Scan the records for the word "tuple". Return each line where it is found.
.....
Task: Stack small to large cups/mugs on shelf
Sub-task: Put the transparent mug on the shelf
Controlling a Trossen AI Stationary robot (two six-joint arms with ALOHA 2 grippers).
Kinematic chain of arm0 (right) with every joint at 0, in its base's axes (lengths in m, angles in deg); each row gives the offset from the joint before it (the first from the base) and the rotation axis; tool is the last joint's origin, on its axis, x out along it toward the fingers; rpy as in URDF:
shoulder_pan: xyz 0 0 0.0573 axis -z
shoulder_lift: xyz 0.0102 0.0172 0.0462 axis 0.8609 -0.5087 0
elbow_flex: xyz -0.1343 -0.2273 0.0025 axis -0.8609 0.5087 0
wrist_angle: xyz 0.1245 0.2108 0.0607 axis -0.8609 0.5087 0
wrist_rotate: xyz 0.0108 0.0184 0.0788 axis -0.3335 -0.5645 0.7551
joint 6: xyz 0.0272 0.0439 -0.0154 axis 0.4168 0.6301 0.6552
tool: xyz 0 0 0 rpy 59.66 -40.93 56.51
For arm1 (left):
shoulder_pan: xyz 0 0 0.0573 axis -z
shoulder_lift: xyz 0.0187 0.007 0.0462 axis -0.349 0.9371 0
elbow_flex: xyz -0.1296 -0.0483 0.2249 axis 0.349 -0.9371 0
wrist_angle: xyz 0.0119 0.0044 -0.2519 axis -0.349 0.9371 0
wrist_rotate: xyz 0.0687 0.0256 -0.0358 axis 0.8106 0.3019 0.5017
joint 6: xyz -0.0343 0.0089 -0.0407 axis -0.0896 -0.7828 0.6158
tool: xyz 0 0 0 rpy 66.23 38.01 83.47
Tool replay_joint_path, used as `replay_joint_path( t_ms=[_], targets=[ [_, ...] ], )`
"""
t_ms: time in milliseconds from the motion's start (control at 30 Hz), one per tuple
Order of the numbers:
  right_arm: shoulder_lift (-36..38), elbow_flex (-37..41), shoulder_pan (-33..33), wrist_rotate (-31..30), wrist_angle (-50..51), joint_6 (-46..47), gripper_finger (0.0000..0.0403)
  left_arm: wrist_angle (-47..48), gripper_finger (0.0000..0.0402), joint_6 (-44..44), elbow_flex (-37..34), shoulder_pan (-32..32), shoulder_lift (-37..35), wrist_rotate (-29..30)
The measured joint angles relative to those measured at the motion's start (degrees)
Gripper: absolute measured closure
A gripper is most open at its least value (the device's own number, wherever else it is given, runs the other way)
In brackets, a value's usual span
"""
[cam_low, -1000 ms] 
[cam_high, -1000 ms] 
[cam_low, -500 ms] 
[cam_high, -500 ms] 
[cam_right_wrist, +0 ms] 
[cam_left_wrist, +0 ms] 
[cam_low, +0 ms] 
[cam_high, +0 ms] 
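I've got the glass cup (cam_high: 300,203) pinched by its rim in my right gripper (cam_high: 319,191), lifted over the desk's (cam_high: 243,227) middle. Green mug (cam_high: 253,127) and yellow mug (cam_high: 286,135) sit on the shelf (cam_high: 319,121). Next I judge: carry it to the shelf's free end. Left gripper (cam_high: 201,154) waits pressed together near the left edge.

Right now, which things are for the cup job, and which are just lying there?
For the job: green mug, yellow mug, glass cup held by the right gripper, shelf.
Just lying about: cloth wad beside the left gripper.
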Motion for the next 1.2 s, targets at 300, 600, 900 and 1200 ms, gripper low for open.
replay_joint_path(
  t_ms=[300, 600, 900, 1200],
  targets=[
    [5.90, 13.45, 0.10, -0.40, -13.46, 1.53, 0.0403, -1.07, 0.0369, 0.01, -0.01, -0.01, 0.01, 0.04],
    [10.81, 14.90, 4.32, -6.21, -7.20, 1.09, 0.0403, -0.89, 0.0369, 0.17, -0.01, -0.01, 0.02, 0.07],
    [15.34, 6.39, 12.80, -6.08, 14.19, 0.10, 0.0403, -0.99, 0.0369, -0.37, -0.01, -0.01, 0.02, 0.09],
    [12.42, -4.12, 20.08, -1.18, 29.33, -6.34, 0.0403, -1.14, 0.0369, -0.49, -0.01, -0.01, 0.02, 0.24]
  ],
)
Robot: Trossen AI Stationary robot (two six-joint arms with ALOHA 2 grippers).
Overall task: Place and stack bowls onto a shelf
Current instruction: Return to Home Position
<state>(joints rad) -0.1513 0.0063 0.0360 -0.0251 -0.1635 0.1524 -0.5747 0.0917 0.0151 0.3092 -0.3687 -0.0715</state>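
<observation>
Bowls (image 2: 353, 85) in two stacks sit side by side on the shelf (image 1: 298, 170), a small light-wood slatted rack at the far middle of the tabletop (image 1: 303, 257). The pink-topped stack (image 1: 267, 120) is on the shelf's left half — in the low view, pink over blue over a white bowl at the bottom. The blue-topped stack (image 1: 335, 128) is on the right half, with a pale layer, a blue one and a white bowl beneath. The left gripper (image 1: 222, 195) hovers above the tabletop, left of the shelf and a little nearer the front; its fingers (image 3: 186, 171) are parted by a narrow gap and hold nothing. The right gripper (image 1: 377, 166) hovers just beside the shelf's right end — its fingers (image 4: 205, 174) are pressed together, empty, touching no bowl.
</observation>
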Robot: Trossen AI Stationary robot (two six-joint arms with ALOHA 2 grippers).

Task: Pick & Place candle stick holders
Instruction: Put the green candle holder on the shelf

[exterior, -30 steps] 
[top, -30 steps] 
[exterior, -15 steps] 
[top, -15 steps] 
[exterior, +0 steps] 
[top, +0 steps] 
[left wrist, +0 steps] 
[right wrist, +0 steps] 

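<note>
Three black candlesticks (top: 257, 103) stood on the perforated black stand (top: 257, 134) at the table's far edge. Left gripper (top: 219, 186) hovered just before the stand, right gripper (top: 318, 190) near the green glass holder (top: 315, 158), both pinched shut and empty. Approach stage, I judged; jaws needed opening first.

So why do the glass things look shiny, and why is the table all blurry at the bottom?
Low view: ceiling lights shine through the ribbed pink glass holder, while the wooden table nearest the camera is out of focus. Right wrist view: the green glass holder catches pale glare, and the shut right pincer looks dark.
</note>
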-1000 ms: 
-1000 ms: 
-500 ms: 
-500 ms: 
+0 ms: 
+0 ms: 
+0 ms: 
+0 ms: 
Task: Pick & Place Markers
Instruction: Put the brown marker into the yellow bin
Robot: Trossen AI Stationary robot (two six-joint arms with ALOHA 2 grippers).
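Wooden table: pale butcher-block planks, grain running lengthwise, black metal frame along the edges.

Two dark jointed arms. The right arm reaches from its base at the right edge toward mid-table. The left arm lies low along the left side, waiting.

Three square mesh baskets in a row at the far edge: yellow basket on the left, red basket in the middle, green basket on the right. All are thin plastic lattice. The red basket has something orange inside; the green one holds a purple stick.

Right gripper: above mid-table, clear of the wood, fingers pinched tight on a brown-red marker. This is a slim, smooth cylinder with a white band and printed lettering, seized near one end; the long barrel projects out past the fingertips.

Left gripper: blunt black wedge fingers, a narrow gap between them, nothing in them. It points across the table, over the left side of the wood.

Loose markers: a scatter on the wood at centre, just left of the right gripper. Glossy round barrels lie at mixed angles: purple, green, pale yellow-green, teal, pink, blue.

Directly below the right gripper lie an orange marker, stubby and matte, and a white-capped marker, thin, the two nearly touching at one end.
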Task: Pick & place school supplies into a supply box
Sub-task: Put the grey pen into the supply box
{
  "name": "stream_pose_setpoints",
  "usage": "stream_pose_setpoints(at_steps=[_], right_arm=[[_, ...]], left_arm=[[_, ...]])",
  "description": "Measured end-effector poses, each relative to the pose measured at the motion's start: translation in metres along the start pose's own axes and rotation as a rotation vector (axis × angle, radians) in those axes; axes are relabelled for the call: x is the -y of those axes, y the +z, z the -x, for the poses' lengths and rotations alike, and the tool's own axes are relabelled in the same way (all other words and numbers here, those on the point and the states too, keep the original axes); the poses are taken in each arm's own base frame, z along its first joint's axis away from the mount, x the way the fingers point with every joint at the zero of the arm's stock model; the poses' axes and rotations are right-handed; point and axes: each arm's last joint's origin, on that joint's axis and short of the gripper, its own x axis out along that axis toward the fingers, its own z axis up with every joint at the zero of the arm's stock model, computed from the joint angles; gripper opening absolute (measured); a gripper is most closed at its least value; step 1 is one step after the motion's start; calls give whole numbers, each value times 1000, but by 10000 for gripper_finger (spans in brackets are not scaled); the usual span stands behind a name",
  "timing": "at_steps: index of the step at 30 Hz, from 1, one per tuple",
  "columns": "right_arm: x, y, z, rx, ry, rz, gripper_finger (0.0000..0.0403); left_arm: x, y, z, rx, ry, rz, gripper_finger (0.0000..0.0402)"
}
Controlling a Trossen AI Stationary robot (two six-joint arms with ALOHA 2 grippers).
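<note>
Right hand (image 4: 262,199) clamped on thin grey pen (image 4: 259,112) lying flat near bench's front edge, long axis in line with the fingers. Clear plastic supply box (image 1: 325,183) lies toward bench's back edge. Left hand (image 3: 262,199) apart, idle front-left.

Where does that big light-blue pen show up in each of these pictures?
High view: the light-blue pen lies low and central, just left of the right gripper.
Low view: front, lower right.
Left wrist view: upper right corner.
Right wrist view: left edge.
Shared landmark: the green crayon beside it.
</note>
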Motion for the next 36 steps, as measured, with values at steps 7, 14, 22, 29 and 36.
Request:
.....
▸ SOLUTION TO THIS PROBLEM:
t_ms: time in milliseconds from the motion's start (control at 30 Hz), one per tuple
  "timing": "at_steps: index of the step at 30 Hz, from 1, one per tuple",

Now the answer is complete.